Rethinking Volume
Professor Philippe van der Beck
Assistant Professor in Finance Unit
Harvard Business School
Harvard University
Total trading volumes in financial markets are enormous and far exceed return volatility. In contrast, “net volume” – trading from long-term portfolio reallocations – is not inflated by transitory round-trip trades and is substantially lower. If return volatility is high, while net volume is low, then market participants either agree with each other (they are “homogeneous”), or they are not sensitive to price changes (they are “inelastic”), implying large price impacts for demand shocks. We formalize this tradeoff and show that the ratio of return volatility to net volume is a lower bound on the price impact, conditional on a given level of investor heterogeneity.
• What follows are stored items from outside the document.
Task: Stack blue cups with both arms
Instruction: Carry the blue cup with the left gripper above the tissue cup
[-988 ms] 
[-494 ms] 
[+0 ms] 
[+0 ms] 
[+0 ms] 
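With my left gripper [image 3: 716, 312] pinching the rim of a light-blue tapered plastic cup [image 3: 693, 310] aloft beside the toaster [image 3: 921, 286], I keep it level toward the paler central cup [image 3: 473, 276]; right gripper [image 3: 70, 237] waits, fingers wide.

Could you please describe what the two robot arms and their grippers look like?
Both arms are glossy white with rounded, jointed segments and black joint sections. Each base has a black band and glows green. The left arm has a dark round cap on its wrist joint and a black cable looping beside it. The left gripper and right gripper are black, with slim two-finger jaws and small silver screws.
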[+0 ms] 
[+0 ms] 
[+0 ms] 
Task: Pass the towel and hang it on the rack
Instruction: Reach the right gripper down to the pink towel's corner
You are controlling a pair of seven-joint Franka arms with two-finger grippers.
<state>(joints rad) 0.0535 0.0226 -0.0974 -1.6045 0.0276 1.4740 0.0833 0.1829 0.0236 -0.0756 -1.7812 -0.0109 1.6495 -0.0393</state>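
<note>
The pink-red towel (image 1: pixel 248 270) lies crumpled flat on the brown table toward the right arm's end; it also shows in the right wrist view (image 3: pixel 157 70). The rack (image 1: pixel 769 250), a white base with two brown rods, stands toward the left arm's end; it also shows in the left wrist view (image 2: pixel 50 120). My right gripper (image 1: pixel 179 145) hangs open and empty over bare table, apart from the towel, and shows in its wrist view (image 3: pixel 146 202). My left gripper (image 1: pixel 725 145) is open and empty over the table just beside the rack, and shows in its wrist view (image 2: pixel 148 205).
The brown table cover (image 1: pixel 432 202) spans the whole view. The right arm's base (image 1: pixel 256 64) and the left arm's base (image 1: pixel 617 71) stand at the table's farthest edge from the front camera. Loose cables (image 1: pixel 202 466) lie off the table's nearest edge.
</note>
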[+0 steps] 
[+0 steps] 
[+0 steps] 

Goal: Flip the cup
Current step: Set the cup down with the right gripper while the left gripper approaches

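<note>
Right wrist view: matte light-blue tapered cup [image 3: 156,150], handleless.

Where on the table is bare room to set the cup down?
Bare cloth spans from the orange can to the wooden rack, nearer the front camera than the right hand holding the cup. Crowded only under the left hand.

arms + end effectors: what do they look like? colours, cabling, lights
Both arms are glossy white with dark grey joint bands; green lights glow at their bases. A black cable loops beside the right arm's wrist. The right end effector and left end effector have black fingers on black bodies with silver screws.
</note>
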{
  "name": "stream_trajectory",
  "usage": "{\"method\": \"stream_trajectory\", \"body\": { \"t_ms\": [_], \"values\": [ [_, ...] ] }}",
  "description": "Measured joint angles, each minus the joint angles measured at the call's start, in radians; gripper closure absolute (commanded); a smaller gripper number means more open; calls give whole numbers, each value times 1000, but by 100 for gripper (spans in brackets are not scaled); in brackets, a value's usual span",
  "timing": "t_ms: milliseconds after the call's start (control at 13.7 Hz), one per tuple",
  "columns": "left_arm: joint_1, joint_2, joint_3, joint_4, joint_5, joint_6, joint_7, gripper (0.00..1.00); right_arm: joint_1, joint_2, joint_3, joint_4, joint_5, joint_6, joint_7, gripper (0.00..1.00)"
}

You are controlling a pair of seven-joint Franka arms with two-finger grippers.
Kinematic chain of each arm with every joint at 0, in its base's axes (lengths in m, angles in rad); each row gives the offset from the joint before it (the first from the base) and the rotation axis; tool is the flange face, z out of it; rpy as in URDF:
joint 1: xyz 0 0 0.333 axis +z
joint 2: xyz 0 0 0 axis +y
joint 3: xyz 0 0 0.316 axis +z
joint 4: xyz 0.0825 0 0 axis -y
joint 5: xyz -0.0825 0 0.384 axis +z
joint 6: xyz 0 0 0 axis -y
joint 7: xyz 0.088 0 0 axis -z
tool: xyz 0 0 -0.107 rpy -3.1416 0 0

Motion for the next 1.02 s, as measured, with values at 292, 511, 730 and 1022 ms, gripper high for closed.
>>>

Using a host of different measures of investor heterogeneity from survey and portfolio data, we document that heterogeneity is substantial, implying meaningful lower bounds on the price impact. The bounds align closely with reduced-form estimates from a variety of quasi-experiments, such as price impacts from index reconstitutions. Traditional liquidity measures based on total trading volume – such as the Amihud ratio – perform poorly when demand shocks are persistent and liquidity must ultimately come from persistent portfolio reallocations, that is, from net volume. Our bounds are particularly useful in settings where event study evidence is difficult to obtain: We illustrate how they vary over time, across individual assets, and at various levels of aggregation, such as the aggregate stock market, and discuss their implications for asset pricing models and the macro structure of liquidity.